C’est du reste en s’appuyant résolument sur une solidarité Est-Ouest repensée, renouvelée, que cette nouvelle démarche ouverte de formation pourrait prendre son essor. En rendant possible l’échange des expériences, notamment entre la France et la Roumanie, en facilitant l’accès, par voie électronique, aux développements les plus récents de la réflexion et des pratiques du management de l’information et de la documentation, en intensifiant les débats via les forums électroniques sur les questions ou préoccupations des professionnels des bibliothèques et de la documentation, on peut parvenir rapidement à une élévation du niveau de prise de conscience des besoins en matière de formation et à une première réponse opérationnelle, simple, pour satisfaire ces besoins.

Cela peut passer par une intensification des échanges de textes à caractère professionnel. Tel ouvrage produit par un spécialiste roumain doit pouvoir être diffusé dans le monde francophone par le biais des vecteurs de communication des associations professionnelles françaises. Les textes publiés dans les revues spécialisées françaises doivent pouvoir être repris en roumain pour une diffusion large dans la communauté roumaine des bibliothèques et de la communication.

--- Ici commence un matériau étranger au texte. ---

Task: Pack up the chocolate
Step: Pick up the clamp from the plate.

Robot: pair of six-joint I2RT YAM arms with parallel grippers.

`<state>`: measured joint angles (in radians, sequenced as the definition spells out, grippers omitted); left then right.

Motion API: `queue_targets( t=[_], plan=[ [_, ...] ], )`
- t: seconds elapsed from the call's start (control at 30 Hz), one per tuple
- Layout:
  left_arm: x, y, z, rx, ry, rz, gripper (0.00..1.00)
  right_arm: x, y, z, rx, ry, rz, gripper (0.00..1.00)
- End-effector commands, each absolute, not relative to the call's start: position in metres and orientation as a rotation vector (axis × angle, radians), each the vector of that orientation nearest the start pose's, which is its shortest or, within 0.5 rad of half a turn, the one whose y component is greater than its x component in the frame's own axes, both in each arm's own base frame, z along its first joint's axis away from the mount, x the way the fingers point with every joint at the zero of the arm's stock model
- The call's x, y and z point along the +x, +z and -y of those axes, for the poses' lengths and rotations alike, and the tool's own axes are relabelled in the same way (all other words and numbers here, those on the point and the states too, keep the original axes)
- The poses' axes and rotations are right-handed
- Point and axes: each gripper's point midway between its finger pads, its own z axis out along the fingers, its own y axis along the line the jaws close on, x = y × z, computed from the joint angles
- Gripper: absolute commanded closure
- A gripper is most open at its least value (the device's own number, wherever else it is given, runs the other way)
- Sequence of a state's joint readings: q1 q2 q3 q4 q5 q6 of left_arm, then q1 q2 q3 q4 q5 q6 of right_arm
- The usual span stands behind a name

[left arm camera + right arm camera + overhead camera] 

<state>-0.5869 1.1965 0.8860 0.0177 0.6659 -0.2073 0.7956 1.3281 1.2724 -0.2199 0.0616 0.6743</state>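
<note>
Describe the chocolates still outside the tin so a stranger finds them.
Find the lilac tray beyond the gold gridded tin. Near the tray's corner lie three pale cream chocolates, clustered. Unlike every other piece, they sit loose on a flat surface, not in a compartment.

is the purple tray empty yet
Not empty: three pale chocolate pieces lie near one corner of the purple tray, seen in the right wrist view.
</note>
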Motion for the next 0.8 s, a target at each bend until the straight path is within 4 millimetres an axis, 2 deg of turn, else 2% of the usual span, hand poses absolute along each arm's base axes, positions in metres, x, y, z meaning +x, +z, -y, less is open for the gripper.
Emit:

De nouveaux programmes de formation, ambitieux, doivent pouvoir être établis en partenariat, basé en grande partie sur des modalités d’enseignement à distance et d’auto-formation.

Il faut mentionner enfin le potentiel extraordinaire que représentent, pour la coopération professionnelle internationale, les sites Web personnels et institutionnels. Par le biais d’un outil simple à mettre en oeuvre, les spécialistes qui le souhaitent peuvent mettre à disposition leurs savoir, leur savoir-faire, leurs réflexions. Cela suppose bien sûr l’acceptation a priori d’une philosophie du partage et de la solidarité, mais l’enjeu est tellement important que peu de professionnels devraient être réticents à s’engager dans cette direction. En tout cas, la formule devrait être poussée aussi loin qu’il est possible aujourd’hui. L’expérience personnelle montre que c’est faisable et que c’est par ce biais qu’ont pu s’engager, très facilement et très rapidement, de multiples coopérations franco-roumaines au cours des eux à trois dernières années pour le bénéfice de toute la communauté des professionnels des bibliothèques et de la documentation. Ainsi se manifestera, de façon évidente et opérationnelle, le principe fondateur de la société de l’information (celui de l’Internet aussi) du partage le plus large possible de la connaissance, de la solidarité aussi dans le progrès collectif.